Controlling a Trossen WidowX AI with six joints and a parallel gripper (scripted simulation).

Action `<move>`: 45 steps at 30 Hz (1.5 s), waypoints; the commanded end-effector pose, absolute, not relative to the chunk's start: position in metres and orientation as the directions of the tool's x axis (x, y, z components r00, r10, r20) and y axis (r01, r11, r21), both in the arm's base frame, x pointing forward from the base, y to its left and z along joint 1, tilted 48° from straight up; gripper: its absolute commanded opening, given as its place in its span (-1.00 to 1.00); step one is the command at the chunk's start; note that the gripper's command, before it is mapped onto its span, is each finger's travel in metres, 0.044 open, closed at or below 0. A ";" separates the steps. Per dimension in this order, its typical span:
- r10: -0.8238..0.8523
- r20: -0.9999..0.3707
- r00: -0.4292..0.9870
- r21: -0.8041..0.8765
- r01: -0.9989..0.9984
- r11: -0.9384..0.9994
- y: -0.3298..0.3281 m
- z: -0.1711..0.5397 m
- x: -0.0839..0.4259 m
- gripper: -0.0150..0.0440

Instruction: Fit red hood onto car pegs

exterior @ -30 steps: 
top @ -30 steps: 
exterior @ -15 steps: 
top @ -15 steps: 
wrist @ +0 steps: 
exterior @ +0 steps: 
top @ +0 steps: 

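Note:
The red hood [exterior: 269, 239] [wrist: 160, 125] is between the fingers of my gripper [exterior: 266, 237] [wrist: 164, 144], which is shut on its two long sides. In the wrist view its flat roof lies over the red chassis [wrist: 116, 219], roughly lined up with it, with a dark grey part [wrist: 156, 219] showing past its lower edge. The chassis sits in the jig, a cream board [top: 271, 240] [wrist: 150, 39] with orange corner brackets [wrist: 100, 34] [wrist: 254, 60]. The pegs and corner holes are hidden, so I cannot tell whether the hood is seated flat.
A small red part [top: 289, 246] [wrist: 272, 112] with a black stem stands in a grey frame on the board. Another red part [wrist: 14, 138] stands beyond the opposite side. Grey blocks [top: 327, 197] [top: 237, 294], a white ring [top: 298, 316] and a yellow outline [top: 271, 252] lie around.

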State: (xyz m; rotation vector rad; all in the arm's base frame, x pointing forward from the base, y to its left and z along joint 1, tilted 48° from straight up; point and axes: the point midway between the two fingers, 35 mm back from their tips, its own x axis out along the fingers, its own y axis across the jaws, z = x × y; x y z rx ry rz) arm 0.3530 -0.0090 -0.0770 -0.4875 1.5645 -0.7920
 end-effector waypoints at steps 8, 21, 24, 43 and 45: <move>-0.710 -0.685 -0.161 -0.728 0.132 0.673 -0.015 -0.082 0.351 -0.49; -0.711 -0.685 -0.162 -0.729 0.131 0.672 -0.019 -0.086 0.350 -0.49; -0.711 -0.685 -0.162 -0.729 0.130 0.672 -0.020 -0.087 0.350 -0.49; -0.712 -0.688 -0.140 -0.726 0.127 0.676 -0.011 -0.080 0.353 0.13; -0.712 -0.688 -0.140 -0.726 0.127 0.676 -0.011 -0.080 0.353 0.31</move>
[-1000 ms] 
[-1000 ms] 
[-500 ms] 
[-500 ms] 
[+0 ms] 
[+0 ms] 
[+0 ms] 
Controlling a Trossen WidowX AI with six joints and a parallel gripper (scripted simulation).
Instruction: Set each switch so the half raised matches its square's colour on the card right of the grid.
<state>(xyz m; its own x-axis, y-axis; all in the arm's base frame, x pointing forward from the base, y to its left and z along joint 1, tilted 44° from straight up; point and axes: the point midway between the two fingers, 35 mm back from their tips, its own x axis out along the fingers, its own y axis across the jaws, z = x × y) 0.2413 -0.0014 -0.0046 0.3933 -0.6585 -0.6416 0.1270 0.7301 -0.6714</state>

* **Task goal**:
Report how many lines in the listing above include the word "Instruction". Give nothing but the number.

* **Solution for this exercise**:
2